# Thundershirt



## redbirddog (Apr 23, 2010)

http://www.thundershirt.com/

With the 4th fast approaching and my soft Chloe, who hates the fire works and thunder, I was going to make the investment. The website is quite good and someone did mention the work done by Temple Grandin in this area. 

We watched the movie, "Temple Grandin," last month and found it fantastic. 

My wife had got it on Nextflix and I had no idea about what it would be about. I was on the computer doing something and got sucked into the movie in two minutes!

So I will try a Thundershirt out with our soft Chloe. The theory now makes sense.

Bailey could care less. He loves the sound of a bang!
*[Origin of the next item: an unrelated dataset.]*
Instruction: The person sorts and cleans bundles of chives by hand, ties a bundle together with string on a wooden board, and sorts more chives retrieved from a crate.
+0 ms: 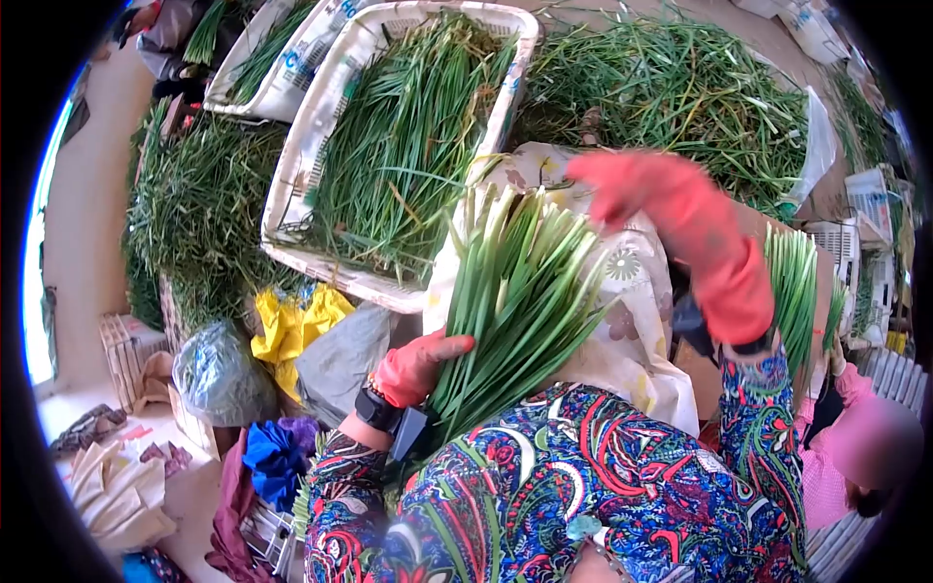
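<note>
My left hand (420,369), in a red rubber glove, is wrapped round a thick bunch of garlic chives (520,282). The bunch leans up and away from my lap, pale stem ends at the top and green leaves running down past the hand. My right hand (622,189), gloved in the same red, is raised beyond the stem ends and to their right. Motion smears its fingers, so their grip cannot be made out. Under the bunch, a pale patterned cloth (627,321) covers my lap.
A white crate (277,219) full of loose chives stands ahead, with heaps of greens (671,92) to the right and more greens (199,194) to the left. Upright chives (792,282) stand at right, near a person in pink (826,486). Plastic bags (222,374) lie at left.
</note>
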A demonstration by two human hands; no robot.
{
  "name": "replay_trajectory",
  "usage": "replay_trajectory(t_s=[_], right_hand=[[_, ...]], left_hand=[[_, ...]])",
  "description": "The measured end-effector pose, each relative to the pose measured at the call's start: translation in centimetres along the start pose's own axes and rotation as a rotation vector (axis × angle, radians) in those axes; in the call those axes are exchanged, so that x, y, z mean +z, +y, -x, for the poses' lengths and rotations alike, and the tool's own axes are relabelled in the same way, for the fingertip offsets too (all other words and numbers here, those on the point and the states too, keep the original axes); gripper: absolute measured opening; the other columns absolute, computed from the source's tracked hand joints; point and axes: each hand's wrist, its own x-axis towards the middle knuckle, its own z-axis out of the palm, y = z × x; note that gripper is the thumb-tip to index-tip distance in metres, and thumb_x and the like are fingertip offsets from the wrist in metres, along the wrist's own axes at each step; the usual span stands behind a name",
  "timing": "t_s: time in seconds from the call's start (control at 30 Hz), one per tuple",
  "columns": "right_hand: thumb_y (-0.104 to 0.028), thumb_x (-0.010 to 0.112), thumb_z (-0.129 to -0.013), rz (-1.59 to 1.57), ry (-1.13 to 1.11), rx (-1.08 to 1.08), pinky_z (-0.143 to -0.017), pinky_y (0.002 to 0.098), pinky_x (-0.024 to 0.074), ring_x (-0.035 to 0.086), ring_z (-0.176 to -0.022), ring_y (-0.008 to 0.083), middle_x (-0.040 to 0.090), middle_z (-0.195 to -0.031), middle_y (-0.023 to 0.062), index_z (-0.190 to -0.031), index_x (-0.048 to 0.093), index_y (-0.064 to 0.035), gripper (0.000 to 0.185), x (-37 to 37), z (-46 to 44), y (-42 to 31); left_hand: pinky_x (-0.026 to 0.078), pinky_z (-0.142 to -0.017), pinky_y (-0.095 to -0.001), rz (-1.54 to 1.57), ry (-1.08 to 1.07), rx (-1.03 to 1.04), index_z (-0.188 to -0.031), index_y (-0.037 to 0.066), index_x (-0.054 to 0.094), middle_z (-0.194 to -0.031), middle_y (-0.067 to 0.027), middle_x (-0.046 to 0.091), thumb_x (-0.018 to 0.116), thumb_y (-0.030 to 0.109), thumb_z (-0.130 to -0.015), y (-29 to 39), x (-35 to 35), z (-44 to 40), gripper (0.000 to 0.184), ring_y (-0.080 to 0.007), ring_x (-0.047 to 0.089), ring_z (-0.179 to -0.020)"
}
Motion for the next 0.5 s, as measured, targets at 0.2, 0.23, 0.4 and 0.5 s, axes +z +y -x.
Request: replay_trajectory(t_s=[0.2,0.23,0.4,0.5], right_hand=[[-0.049,0.06,-0.074,0.625,0.069,0.229,-0.08,0.0333,0.0452,0.059,-0.091,0.03,0.061,-0.095,0.0179,-0.107,0.053,-0.0017,0.058,11.2,0.4,0.9],[-0.043,0.06,-0.076,0.497,0.06,0.24,-0.071,0.0298,0.0452,0.058,-0.08,0.0235,0.06,-0.086,0.0128,-0.102,0.054,-0.0029,0.049,11.8,0.3,1.9],[-0.026,0.055,-0.083,0.237,0.024,0.217,-0.05,0.0305,0.0424,0.053,-0.051,0.0172,0.051,-0.058,0.0076,-0.084,0.054,-0.0073,0.018,12.0,0.5,3.1],[-0.018,0.053,-0.086,0.05,0.04,0.136,-0.047,0.0243,0.0434,0.053,-0.052,0.0117,0.057,-0.072,0.0037,-0.085,0.055,-0.0061,0.012,9.9,0.7,2.7]], left_hand=[[0.046,-0.079,-0.0259,0.078,0.032,-0.033,-0.119,0.002,0.047,-0.103,-0.0059,0.06,0.056,0.029,-0.084,0.1,1.2,0.6,0.045,-0.0136,0.058,-0.088],[0.046,-0.078,-0.0257,0.088,0.048,-0.035,-0.117,0.002,0.048,-0.102,-0.0057,0.06,0.056,0.03,-0.084,-0.4,0.7,0.6,0.043,-0.0133,0.058,-0.087],[0.049,-0.076,-0.0297,0.143,0.136,-0.03,-0.105,0.001,0.056,-0.095,-0.0087,0.063,0.058,0.034,-0.082,-1.3,-0.2,0.4,0.041,-0.0189,0.062,-0.08],[0.047,-0.075,-0.0254,0.219,0.077,-0.019,-0.106,0.001,0.056,-0.094,-0.0061,0.064,0.056,0.031,-0.084,-0.8,0.9,0.6,0.038,-0.0131,0.06,-0.082]])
As I type this, I see a Thundershirt ad on the right side. 

Rod
http://redbirddog.blogspot.com


----------



## redrover (Mar 17, 2011)

In case anyone is interested in investing in one, but either doesn't want to overnight one or orders one too late...
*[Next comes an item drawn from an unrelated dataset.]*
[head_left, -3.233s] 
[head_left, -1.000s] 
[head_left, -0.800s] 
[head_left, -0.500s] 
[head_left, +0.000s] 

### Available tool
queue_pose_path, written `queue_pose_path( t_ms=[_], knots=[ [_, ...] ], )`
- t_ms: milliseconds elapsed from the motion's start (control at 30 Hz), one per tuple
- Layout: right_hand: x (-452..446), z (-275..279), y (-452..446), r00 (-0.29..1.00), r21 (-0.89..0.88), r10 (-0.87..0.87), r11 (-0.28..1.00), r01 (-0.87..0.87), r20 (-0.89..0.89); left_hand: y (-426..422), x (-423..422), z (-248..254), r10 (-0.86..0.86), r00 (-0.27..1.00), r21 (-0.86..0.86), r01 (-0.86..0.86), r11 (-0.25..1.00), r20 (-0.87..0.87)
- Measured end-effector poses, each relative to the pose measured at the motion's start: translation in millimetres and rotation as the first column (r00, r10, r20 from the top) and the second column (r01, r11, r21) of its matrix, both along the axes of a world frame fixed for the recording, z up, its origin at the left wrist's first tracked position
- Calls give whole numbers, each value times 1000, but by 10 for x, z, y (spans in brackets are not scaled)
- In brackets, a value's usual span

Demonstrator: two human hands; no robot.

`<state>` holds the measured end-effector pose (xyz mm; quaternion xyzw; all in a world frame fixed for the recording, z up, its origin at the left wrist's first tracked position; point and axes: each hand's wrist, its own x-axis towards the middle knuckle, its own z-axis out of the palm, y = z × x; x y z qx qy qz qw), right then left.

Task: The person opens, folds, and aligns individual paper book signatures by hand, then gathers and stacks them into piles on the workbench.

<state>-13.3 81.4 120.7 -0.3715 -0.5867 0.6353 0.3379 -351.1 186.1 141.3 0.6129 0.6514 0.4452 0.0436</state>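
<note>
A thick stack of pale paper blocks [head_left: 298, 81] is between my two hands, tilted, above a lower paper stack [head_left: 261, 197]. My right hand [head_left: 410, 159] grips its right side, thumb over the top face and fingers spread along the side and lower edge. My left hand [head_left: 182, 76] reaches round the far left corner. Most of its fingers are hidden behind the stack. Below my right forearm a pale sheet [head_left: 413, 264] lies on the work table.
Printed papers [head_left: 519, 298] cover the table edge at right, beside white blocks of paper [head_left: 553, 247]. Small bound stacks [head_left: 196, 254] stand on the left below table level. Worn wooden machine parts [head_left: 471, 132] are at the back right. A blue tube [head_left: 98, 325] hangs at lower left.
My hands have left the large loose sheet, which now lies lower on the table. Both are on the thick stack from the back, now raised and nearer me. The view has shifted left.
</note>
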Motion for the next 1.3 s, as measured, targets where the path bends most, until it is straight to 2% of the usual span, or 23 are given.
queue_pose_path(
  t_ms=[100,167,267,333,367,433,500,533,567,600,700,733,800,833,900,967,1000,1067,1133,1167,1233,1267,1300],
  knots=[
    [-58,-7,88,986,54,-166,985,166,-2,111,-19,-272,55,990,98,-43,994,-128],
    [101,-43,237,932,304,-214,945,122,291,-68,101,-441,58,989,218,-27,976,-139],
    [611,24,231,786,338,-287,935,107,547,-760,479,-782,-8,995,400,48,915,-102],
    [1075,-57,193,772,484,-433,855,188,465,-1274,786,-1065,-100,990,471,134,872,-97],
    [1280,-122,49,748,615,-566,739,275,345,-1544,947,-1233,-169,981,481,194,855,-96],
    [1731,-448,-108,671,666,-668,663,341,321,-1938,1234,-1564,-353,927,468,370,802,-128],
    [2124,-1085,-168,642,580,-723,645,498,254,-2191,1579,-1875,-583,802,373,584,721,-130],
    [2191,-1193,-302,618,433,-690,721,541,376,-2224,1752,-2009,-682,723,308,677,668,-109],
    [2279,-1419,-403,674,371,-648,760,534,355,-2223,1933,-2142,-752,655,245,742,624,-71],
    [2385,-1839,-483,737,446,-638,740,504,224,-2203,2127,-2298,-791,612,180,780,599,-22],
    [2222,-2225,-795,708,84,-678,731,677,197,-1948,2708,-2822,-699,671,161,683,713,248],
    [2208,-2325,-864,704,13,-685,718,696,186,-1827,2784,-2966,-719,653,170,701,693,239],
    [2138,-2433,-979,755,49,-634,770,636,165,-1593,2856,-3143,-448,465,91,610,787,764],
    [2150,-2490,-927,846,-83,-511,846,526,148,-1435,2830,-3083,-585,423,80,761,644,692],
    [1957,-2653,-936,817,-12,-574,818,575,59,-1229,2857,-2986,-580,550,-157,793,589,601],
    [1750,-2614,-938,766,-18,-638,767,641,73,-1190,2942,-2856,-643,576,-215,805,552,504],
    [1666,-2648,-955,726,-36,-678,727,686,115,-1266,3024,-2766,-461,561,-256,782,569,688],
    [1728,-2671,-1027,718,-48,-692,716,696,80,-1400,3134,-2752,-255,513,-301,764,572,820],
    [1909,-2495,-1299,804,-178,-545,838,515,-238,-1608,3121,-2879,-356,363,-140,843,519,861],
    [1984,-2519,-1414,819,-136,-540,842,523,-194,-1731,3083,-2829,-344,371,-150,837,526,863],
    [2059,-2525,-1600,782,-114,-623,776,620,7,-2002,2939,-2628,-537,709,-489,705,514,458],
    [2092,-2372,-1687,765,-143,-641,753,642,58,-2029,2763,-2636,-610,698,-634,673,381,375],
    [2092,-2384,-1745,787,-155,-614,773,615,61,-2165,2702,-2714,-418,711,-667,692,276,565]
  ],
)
I know a local pet food outlet chain carries them--people might find similar stores in their own area that also carry them. For anyone else in the Twin Cities or Denver areas, Chuck & Don's seem to have them in stores. Some vets or training facilities may even have them. Good luck to all those whose dogs who dislike fireworks this weekend!


----------



## kellygh (Oct 25, 2010)

redbirddog--I can't wait to hear how the Thundershirt works for Chloe! Our mini dachshund goes to pieces in thunderstorms. It has progressively gotten worse, and she just comes unglued at the 1st sign--winds blowing etc. My MIL swears it works, but her opinion was not enough to sway a purchase just yet. Let us know


----------



## redbirddog (Apr 23, 2010)

In the SF Bay Area we have VizslaWalk Yahoo group. I posted where I could get a "thundershirt" by tomorrow night. This was a response and my reply.


> Hi Rod,
> > I don't know of any place that carries Thundershirts, but a snug
> sweater/coat would probably work. Its the pressure from the "swaddling" that
> creates the soothing effect.
> Candace


Candace,
Good idea! I have a "brush busting bright orange dog vest" that I bought for Bailey when we went to hunting in South Dakota. It can be tightened to crate the "swaddling" effect.

I'll try it.

Thanks,

I'll post the results on redbirddog after the weekend.

Rod


----------



## mswhipple (Mar 7, 2011)

I loved that "Temple Grandin" movie so much that I ordered the DVD and made it part of my very small collection. Now I make all my friends watch it with me! The device that she (Temple Grandin) invented to calm herself was really based on the swaddling effect. Native Americans historically wrapped their babies very snuggly and carried them on their backs. My sister used the principle to settle her baby when he was distressed, but she just used a blanket. It works!


----------



## Mercutio (Jan 18, 2010)

OK I'm curious now, I'll have to find that movie as well.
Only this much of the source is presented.